Work to be completed
The entries below contain a line with "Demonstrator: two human" and a line with "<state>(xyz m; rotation". Retype exactly everything from the first down to the second, both included, and nothing else.

Given data
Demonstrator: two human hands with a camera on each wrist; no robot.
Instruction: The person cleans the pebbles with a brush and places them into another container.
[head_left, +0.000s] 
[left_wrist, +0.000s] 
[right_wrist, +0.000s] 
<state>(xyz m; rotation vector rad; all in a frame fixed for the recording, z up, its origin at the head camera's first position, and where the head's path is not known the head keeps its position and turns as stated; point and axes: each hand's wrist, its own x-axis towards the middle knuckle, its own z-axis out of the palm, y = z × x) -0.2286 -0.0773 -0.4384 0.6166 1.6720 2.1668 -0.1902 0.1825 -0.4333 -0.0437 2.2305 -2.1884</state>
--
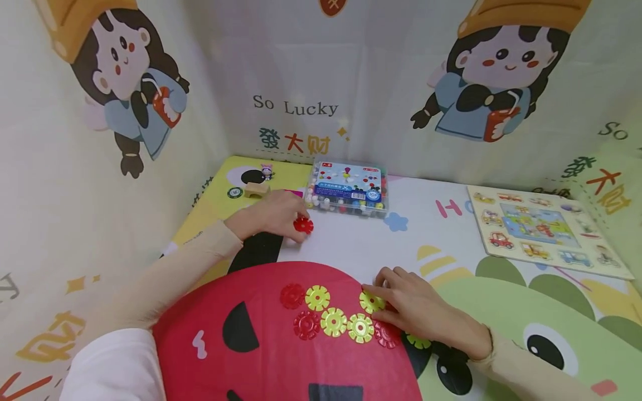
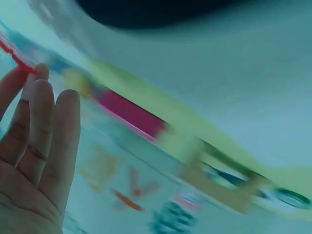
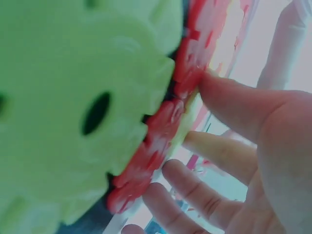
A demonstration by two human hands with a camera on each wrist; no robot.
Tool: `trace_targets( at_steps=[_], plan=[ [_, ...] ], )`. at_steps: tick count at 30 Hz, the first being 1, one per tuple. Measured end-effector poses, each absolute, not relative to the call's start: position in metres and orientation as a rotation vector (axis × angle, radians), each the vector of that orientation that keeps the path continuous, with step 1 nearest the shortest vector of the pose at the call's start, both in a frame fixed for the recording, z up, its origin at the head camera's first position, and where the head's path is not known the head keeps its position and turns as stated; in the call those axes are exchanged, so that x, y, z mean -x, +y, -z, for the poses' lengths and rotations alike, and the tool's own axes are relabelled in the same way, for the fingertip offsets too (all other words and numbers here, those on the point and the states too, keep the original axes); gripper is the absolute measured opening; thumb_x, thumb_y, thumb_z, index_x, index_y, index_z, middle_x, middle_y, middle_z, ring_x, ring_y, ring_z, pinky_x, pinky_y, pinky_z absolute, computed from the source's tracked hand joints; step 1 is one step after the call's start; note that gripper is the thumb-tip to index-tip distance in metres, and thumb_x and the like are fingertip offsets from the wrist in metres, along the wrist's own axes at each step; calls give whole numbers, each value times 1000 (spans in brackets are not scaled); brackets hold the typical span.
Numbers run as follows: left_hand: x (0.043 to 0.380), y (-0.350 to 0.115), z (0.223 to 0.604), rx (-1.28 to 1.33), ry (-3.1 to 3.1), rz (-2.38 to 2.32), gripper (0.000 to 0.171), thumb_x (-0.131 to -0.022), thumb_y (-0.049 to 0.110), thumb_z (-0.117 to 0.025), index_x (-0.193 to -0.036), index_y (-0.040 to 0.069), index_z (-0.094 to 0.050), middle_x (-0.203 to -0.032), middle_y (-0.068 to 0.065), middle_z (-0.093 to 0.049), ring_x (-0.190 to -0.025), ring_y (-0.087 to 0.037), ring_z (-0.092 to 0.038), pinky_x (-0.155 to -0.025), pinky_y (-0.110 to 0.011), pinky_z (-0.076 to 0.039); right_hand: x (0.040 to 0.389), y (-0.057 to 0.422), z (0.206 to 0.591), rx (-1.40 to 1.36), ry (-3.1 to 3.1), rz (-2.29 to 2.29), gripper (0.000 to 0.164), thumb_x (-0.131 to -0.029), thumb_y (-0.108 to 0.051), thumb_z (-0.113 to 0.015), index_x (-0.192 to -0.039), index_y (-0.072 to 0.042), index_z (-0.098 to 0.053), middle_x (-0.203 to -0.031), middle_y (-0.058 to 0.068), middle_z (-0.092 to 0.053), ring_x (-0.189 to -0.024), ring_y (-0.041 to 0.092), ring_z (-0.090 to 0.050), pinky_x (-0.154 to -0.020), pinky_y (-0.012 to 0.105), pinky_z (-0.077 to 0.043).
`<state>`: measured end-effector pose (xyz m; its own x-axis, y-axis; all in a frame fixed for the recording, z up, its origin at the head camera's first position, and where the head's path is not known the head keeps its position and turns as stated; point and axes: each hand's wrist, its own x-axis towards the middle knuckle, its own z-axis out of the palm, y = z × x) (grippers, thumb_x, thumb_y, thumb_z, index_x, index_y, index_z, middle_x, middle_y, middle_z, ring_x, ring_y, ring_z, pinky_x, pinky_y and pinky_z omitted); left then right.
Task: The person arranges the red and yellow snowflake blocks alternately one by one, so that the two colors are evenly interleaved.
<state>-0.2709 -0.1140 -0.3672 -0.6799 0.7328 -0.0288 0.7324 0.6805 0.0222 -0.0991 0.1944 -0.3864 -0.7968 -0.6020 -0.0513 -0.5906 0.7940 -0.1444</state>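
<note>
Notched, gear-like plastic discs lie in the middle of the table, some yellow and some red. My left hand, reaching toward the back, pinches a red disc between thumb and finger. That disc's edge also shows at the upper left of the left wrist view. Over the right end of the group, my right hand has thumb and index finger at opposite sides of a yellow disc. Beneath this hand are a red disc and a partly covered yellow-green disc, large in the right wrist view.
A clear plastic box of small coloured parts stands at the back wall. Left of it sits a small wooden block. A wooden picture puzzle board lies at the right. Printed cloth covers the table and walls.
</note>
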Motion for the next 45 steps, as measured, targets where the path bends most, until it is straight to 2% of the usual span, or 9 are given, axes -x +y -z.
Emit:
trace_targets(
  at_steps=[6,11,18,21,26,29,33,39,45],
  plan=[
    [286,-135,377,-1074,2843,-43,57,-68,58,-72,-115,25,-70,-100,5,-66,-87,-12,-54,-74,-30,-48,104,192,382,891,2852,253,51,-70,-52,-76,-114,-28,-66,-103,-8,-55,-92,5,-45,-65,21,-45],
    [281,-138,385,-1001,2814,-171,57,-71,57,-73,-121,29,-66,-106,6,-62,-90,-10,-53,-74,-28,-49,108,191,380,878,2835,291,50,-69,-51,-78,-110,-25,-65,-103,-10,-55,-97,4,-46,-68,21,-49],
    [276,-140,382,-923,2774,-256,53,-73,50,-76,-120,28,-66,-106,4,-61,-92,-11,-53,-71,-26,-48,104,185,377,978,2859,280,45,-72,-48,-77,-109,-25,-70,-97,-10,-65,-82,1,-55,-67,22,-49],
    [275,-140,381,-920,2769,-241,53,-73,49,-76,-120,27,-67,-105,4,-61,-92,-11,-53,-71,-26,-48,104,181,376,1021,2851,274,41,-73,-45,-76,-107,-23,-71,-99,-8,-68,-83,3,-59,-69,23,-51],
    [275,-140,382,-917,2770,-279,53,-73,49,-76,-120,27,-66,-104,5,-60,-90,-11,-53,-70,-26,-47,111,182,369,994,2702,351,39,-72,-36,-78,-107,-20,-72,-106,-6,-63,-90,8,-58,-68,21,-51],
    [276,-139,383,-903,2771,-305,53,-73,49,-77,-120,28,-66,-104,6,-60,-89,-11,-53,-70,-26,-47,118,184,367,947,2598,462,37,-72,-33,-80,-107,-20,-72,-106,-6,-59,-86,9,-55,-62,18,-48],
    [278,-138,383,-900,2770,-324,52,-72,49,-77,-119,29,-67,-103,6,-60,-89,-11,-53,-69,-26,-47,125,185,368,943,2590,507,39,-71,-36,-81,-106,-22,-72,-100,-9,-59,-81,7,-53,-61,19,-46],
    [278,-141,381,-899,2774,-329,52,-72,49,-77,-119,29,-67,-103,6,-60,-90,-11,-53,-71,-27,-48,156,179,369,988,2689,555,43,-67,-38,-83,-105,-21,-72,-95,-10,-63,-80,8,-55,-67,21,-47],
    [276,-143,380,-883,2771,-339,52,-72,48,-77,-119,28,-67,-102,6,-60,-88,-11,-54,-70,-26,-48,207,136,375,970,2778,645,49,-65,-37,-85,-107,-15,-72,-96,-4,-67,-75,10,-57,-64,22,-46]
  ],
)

Response below
Demonstrator: two human hands with a camera on each wrist; no robot.
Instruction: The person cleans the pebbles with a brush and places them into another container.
[head_left, +0.000s] 
[left_wrist, +0.000s] 
[right_wrist, +0.000s] 
<state>(xyz m; rotation vector rad; all in a frame fixed for the recording, z up, its origin at the head camera's first position, and where the head's path is not known the head keeps its position and turns as stated; point and axes: each hand's wrist, its own x-axis towards the middle knuckle, its own z-axis out of the palm, y = z × x) -0.2286 -0.0773 -0.4384 0.6166 1.6720 2.1668 -0.1902 0.1825 -0.4333 -0.0437 2.2305 -2.1884</state>

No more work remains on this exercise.